[Required action] The result should consist solely of the line containing "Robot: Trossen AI" and the lines that follow it below, each reproduced exactly, the last line included.

================================

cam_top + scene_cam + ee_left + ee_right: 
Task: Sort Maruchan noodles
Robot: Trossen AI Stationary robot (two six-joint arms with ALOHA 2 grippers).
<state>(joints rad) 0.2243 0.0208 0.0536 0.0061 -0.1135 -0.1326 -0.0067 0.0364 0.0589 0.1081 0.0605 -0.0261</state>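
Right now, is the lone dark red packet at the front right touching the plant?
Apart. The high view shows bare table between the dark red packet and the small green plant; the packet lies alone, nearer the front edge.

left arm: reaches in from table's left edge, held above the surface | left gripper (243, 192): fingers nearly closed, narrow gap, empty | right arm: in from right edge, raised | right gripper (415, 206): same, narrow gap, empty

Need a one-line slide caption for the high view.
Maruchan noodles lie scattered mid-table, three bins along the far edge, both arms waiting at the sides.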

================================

[Problem solution]
Robot: Trossen AI Stationary robot (two six-joint arms with ALOHA 2 grippers).
<state>(joints rad) 0.2243 0.0208 0.0536 0.0061 -0.1135 -0.1326 -0.0067 0.0364 0.0589 0.1081 0.0605 -0.0261</state>
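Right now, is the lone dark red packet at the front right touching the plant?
Apart. The high view shows bare table between the dark red packet and the small green plant; the packet lies alone, nearer the front edge.

left arm: reaches in from table's left edge, held above the surface | left gripper (243, 192): fingers nearly closed, narrow gap, empty | right arm: in from right edge, raised | right gripper (415, 206): same, narrow gap, empty

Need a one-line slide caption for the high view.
Maruchan noodles lie scattered mid-table, three bins along the far edge, both arms waiting at the sides.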

The answer to this exercise is complete.